* _Problem statement_: Excluding all pictures, please output the listing exactly.

Dataset excerpt START

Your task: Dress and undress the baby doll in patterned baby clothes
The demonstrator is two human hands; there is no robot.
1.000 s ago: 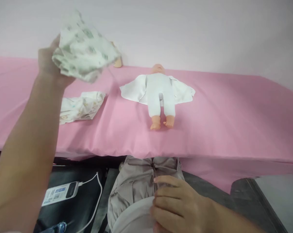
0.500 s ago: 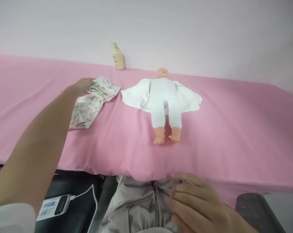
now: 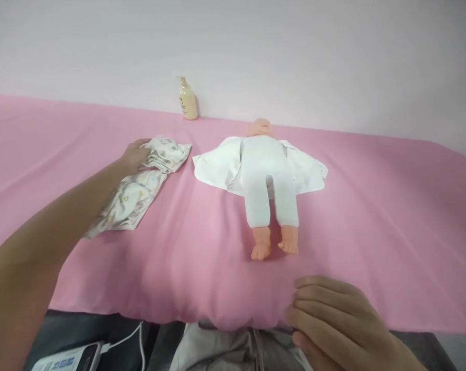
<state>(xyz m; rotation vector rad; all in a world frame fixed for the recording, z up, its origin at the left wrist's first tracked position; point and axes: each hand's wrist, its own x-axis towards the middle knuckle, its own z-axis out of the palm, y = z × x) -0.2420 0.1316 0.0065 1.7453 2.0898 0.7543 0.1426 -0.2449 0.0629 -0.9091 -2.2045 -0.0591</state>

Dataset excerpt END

* _Worked solution_:
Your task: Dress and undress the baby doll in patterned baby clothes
The demonstrator is two human hands; there is no robot.
1.000 s ago: 
0.500 s ago: 
now: 
<state>(xyz m; rotation vector rad; all in a world frame fixed for the recording, z up, its origin at the left wrist's first tracked position; point and axes: each hand's wrist, its own x-axis towards the middle knuckle, its own z-axis out of the palm, y = z × x) -0.2420 0.1316 0.0065 1.7453 2.0898 0.7543 0.1426 -0.2449 0.0629 -0.9091 -2.2045 -0.0591</state>

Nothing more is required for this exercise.